Information supplied

- - - -

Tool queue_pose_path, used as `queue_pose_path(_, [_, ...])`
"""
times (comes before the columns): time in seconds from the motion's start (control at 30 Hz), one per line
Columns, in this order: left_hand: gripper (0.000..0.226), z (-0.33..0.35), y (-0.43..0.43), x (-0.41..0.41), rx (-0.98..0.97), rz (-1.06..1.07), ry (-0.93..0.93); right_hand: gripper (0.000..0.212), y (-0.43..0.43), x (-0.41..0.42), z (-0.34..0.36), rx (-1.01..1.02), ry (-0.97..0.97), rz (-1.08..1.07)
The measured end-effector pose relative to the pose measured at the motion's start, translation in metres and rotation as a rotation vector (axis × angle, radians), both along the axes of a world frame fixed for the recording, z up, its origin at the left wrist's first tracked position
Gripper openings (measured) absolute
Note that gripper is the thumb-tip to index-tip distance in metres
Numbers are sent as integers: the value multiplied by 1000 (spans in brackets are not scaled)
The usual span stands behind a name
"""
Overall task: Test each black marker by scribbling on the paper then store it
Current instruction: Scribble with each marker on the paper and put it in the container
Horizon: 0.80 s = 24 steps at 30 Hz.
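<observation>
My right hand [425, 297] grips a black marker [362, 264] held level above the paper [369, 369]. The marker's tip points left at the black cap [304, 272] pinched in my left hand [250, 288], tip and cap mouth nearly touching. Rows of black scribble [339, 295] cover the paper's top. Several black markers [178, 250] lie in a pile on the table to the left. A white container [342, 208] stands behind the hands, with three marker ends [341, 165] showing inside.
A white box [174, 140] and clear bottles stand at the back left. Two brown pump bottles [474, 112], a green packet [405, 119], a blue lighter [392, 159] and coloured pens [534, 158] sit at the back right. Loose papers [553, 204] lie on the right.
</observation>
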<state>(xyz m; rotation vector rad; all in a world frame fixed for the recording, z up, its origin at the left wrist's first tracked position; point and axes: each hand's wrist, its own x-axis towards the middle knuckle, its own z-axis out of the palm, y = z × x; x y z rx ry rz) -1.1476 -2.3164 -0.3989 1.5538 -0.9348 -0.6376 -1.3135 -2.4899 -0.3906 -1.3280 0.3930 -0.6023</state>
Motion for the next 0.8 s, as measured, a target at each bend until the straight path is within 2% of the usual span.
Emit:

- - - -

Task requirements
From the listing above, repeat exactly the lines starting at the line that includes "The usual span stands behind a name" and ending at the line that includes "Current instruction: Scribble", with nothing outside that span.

Response
The usual span stands behind a name
"""
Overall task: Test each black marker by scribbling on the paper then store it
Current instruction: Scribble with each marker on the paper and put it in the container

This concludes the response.